Figure 8 Regulation of FAK protein and FAK phosphorylation in migrating cytokine-treated control-CLPF. Control-CLPF were preincubated for 3 days with IFN-γ (10 ng/mL) or TNF (20 ng/mL) or with both cytokines simultaneously. Cells were lysed 4 hours and 8 hours after the induction of migration by wounding a confluent CLPF monolayer. Resting cells (0 hours) were lysed and used as control. Pretreatment with IFN-γ and TNF induced a reduction of FAK protein and phosphorylation in control-CLPF. One exemplary Western blot for each assay group is shown in A. The quantitative analyses of all blots were standardized to β-actin and are given as the percentage of the 0 hours time point. (B) Shows total FAK protein and (C) FAK autophosphorylation at tyrosin 397. CLPF of 3 different control, CD, and UC patients were used in the experiments.

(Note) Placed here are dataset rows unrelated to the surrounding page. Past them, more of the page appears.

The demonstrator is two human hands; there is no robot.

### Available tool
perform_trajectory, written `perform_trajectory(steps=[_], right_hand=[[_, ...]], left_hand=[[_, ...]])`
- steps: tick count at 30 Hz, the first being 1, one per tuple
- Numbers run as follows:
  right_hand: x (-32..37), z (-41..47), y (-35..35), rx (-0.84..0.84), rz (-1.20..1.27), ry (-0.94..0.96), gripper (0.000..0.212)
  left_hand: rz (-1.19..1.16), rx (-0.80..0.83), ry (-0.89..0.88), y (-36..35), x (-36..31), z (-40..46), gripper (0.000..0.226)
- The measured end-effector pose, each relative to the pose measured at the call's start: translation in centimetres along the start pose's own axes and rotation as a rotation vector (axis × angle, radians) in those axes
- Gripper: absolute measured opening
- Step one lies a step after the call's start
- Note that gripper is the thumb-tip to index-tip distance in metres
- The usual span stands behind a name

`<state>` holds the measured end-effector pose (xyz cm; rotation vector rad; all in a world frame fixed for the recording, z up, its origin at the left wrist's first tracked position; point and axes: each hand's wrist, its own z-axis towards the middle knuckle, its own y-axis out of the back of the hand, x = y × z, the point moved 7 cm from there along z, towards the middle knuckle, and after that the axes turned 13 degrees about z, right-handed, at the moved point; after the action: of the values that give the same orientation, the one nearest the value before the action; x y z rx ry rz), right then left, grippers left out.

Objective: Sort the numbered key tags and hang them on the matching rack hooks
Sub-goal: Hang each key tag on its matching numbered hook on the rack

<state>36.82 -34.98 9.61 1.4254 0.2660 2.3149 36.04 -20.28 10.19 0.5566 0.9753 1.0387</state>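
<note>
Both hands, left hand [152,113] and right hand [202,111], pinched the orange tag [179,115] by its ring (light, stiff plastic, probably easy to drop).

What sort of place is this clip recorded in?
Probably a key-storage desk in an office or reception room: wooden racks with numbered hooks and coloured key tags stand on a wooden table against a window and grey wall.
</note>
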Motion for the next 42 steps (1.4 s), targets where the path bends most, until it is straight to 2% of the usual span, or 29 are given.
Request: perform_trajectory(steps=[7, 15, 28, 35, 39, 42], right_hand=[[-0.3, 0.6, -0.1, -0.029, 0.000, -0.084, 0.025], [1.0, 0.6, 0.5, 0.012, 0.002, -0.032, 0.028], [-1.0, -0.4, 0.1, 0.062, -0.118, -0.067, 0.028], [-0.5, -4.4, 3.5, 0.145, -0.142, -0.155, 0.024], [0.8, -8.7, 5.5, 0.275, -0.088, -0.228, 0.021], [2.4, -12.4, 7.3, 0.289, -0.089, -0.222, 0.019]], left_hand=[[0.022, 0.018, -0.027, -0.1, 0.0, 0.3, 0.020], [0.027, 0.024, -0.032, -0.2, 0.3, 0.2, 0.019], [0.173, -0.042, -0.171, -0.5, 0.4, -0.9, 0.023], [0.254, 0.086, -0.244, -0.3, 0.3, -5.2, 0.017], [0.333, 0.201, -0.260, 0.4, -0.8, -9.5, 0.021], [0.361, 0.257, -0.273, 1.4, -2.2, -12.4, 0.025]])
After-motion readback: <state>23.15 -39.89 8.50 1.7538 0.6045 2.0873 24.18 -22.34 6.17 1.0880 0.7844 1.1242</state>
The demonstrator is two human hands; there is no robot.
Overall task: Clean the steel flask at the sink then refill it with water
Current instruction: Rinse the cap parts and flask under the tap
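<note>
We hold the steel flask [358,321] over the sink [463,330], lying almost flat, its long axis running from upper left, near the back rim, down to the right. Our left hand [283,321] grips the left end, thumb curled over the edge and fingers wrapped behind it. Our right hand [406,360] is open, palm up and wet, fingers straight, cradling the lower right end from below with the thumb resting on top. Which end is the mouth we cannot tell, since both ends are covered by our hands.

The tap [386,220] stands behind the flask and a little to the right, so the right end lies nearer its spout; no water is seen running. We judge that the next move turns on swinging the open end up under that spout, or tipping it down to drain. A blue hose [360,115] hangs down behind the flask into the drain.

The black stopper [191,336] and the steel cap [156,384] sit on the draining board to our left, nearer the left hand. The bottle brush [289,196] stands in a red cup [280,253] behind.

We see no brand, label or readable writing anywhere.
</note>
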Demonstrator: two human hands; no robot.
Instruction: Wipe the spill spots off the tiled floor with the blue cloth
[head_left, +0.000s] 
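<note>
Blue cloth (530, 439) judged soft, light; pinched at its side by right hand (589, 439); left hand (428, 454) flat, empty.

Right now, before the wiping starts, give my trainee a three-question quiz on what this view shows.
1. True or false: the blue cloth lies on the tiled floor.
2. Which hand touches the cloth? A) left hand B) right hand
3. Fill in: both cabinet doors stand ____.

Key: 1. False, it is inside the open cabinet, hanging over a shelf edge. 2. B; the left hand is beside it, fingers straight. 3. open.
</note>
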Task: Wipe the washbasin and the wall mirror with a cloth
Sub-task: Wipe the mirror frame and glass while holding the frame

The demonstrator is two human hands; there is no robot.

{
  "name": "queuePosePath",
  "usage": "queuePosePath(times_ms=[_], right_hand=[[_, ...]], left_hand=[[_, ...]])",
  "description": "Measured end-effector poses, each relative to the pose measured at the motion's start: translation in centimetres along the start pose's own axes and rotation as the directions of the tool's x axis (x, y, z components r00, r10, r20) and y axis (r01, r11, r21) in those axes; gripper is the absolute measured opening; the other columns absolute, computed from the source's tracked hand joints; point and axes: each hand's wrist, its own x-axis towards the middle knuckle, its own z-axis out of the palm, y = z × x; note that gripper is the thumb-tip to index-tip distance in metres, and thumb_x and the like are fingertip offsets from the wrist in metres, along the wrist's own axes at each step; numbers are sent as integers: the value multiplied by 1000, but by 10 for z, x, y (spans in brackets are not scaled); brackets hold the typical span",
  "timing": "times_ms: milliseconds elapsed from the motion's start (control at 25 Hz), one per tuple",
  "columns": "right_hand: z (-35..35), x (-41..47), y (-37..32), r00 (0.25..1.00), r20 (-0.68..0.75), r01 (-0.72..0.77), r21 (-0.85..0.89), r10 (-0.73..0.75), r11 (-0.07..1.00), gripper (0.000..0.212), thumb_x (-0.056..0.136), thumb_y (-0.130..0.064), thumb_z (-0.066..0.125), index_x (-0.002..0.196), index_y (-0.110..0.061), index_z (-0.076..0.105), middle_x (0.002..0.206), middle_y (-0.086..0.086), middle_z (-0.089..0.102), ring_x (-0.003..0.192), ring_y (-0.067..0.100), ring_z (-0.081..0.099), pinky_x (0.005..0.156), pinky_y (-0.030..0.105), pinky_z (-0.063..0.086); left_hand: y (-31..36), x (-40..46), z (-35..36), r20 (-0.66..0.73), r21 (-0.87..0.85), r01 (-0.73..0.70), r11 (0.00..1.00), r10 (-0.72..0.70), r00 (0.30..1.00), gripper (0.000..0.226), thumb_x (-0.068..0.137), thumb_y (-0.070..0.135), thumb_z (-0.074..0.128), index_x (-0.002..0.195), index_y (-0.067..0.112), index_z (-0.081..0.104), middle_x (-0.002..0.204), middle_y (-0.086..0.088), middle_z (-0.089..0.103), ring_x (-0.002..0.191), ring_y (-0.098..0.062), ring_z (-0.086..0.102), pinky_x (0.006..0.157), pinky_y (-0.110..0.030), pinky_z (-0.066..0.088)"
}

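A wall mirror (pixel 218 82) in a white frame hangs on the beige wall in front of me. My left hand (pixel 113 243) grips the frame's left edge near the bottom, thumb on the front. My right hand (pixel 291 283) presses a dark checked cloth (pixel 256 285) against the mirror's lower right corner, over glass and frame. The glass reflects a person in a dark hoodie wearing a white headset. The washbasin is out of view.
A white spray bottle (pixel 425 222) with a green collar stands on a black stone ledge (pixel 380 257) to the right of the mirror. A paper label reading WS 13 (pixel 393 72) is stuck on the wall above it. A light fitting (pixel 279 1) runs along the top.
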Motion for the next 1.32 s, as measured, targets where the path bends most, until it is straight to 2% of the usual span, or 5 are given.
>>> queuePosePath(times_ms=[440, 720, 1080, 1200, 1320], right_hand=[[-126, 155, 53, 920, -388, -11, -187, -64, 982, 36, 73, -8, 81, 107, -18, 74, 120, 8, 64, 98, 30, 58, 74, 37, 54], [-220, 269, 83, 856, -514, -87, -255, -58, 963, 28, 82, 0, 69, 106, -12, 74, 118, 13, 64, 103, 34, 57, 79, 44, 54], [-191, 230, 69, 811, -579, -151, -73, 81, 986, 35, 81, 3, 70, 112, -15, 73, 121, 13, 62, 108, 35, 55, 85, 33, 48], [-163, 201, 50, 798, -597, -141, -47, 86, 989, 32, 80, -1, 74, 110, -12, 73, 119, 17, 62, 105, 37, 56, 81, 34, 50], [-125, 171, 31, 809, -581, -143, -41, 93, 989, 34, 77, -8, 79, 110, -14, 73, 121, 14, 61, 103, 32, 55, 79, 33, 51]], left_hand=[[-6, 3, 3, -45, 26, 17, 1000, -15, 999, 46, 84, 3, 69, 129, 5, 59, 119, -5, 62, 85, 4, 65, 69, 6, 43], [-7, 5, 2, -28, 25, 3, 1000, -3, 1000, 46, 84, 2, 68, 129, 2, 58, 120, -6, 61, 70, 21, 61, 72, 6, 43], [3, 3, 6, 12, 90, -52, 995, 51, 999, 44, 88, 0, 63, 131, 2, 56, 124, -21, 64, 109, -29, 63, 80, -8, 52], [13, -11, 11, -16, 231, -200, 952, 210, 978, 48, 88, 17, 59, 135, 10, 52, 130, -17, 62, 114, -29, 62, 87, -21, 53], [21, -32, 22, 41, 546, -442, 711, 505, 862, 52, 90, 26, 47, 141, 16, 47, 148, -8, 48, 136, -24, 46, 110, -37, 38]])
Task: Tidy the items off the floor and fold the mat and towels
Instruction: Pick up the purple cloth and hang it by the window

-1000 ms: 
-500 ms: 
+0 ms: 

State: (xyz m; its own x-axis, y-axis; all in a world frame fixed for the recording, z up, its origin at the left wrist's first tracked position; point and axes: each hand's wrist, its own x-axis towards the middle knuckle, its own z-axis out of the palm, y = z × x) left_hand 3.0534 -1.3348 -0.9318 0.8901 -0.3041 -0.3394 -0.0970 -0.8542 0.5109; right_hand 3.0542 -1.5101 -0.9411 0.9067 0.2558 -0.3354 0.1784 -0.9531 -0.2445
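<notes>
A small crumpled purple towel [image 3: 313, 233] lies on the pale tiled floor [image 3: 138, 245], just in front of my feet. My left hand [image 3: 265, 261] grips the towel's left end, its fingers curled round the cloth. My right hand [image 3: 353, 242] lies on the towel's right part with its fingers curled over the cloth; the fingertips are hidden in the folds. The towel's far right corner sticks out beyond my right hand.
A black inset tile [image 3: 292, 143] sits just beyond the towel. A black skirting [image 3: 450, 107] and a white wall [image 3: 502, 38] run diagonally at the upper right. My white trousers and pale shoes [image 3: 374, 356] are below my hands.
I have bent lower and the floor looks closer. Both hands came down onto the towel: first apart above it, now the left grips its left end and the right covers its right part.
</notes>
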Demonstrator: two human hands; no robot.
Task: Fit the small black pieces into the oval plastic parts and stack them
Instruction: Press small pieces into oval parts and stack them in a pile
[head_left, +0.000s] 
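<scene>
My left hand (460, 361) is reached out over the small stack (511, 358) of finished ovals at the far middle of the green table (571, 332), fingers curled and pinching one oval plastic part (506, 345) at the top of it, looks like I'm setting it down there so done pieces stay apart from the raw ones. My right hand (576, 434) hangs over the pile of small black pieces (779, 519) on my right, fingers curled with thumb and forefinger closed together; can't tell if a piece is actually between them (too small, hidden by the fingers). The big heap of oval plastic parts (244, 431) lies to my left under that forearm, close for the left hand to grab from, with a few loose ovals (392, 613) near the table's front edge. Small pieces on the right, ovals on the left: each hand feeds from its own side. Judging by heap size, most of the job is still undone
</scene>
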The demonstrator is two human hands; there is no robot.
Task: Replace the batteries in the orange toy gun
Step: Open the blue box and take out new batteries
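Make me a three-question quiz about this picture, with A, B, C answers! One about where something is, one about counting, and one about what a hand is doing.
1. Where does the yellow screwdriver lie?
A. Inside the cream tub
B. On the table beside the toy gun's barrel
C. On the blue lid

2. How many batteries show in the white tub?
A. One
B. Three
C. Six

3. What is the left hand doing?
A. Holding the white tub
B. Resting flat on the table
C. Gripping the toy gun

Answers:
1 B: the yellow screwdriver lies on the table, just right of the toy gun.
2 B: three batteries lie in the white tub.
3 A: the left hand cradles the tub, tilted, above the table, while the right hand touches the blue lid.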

Statistics: (C) ∗Zero hours time point of TNF-treated CLPF vs. 8 hours time point of TNF-treated CLPF, Student t test, P = 0.0021. Not indicated in the Figure: zero hours time point of untreated CLPF vs. 0 hours time point of TNF-treated CLPF; Student t test, P = 0.0372. Gastroenterology 2003 125, 1341-1354DOI: (10.1016/j.gastro.2003.07.004)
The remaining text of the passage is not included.